EXERCISE DESCRIPTION: Write out the full listing, matching it line for line.
*** RECORDED DATA ***
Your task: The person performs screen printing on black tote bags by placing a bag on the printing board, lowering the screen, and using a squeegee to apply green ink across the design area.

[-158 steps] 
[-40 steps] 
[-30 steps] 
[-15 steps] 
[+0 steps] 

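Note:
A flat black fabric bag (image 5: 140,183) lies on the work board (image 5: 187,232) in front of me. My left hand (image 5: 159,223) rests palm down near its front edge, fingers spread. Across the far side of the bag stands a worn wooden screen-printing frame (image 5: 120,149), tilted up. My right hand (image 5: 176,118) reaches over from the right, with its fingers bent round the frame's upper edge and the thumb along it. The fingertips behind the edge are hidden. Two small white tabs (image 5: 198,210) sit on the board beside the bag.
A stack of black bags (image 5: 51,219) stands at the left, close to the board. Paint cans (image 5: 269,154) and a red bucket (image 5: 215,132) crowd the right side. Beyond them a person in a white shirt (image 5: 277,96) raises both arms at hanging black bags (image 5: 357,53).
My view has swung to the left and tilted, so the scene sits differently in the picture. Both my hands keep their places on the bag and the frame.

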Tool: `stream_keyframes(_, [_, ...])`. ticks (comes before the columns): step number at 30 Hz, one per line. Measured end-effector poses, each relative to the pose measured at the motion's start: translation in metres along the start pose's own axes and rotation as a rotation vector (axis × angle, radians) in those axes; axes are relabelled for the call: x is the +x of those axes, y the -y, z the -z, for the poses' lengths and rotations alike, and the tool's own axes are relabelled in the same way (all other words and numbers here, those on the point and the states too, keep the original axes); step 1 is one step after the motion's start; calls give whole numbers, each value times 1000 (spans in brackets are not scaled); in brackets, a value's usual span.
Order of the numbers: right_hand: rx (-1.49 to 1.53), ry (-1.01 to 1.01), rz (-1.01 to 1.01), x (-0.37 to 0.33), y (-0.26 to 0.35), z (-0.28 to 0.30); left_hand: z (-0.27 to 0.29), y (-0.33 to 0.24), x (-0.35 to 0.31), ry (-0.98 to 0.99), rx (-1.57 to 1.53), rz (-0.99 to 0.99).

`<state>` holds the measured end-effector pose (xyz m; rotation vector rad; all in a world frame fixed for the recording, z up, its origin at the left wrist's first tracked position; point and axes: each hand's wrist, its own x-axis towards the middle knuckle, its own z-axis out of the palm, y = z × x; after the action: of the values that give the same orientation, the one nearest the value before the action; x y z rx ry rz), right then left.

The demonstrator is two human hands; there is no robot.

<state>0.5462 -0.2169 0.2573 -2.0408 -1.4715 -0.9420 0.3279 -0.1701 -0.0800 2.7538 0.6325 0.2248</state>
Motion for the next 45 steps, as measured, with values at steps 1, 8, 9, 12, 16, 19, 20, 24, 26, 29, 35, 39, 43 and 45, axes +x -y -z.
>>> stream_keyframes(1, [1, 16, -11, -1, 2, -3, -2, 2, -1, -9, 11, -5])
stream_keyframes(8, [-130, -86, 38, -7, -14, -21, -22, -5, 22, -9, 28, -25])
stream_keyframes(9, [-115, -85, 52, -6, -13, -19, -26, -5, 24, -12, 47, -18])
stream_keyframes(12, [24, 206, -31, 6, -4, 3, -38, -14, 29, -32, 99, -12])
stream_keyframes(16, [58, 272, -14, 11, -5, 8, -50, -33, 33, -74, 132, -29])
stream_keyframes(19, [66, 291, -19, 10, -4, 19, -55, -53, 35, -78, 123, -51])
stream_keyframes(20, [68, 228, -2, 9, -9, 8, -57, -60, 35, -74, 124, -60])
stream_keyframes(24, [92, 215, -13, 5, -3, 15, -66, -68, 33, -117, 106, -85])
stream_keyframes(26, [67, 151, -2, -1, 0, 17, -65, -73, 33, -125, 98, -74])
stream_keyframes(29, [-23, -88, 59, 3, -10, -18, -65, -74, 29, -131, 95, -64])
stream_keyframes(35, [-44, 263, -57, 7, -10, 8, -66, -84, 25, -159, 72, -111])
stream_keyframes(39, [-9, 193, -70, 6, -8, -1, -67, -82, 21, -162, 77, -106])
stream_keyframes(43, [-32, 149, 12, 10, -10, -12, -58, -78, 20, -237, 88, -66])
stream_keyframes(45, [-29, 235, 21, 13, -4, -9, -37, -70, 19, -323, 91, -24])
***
TASK RESULT:
Your task: The person performs screen printing on black tote bags by placing a bag on the printing board, lowering the screen, and using a squeegee to apply green ink across the design area.

[-158 steps] 
[-40 steps] 
[-30 steps] 
[-15 steps] 
[+0 steps] 

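Note:
A flat black fabric bag (image 5: 140,183) lies on the work board (image 5: 187,232) in front of me. My left hand (image 5: 159,223) rests palm down near its front edge, fingers spread. Across the far side of the bag stands a worn wooden screen-printing frame (image 5: 120,149), tilted up. My right hand (image 5: 176,118) reaches over from the right, with its fingers bent round the frame's upper edge and the thumb along it. The fingertips behind the edge are hidden. Two small white tabs (image 5: 198,210) sit on the board beside the bag.
A stack of black bags (image 5: 51,219) stands at the left, close to the board. Paint cans (image 5: 269,154) and a red bucket (image 5: 215,132) crowd the right side. Beyond them a person in a white shirt (image 5: 277,96) raises both arms at hanging black bags (image 5: 357,53).
My view has swung to the left and tilted, so the scene sits differently in the picture. Both my hands keep their places on the bag and the frame.
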
Tool: `stream_keyframes(_, [_, ...])`. ticks (comes before the columns): step number at 30 Hz, one per line. Measured end-effector poses, each relative to the pose measured at the motion's start: translation in metres along the start pose's own axes and rotation as a rotation vector (axis × angle, radians) in those axes; axes are relabelled for the call: x is the +x of those axes, y the -y, z the -z, for the poses' lengths and rotations alike, and the tool's own axes are relabelled in the same way (all other words and numbers here, those on the point and the states too, keep the original axes); step 1 is one step after the motion's start; calls give whole numbers, each value times 1000 (spans in brackets are not scaled); in brackets, a value's usual span.
Order of the numbers: right_hand: rx (-1.49 to 1.53), ry (-1.01 to 1.01), rz (-1.01 to 1.01), x (-0.37 to 0.33), y (-0.26 to 0.35), z (-0.28 to 0.30); left_hand: z (-0.27 to 0.29), y (-0.33 to 0.24), x (-0.35 to 0.31), ry (-0.98 to 0.99), rx (-1.57 to 1.53), rz (-0.99 to 0.99).

`<state>` holds the measured end-effector pose (xyz m; rotation vector rad; all in a world frame fixed for the recording, z up, its origin at the left wrist's first tracked position; point and axes: each hand's wrist, its own x-axis towards the middle knuckle, its own z-axis out of the palm, y = z × x; after the action: of the values that give the same orientation, the one nearest the value before the action; x y z rx ry rz), right then left.

The demonstrator is two human hands; there is no robot.

<state>0.5462 -0.2169 0.2573 -2.0408 -1.4715 -0.9420 0.3279 -0.1701 -0.0800 2.7538 0.6325 0.2248</state>
Motion for the next 45 steps, as measured, with values at steps 1, 8, 9, 12, 16, 19, 20, 24, 26, 29, 35, 39, 43 and 45, axes +x -y -z.
>>> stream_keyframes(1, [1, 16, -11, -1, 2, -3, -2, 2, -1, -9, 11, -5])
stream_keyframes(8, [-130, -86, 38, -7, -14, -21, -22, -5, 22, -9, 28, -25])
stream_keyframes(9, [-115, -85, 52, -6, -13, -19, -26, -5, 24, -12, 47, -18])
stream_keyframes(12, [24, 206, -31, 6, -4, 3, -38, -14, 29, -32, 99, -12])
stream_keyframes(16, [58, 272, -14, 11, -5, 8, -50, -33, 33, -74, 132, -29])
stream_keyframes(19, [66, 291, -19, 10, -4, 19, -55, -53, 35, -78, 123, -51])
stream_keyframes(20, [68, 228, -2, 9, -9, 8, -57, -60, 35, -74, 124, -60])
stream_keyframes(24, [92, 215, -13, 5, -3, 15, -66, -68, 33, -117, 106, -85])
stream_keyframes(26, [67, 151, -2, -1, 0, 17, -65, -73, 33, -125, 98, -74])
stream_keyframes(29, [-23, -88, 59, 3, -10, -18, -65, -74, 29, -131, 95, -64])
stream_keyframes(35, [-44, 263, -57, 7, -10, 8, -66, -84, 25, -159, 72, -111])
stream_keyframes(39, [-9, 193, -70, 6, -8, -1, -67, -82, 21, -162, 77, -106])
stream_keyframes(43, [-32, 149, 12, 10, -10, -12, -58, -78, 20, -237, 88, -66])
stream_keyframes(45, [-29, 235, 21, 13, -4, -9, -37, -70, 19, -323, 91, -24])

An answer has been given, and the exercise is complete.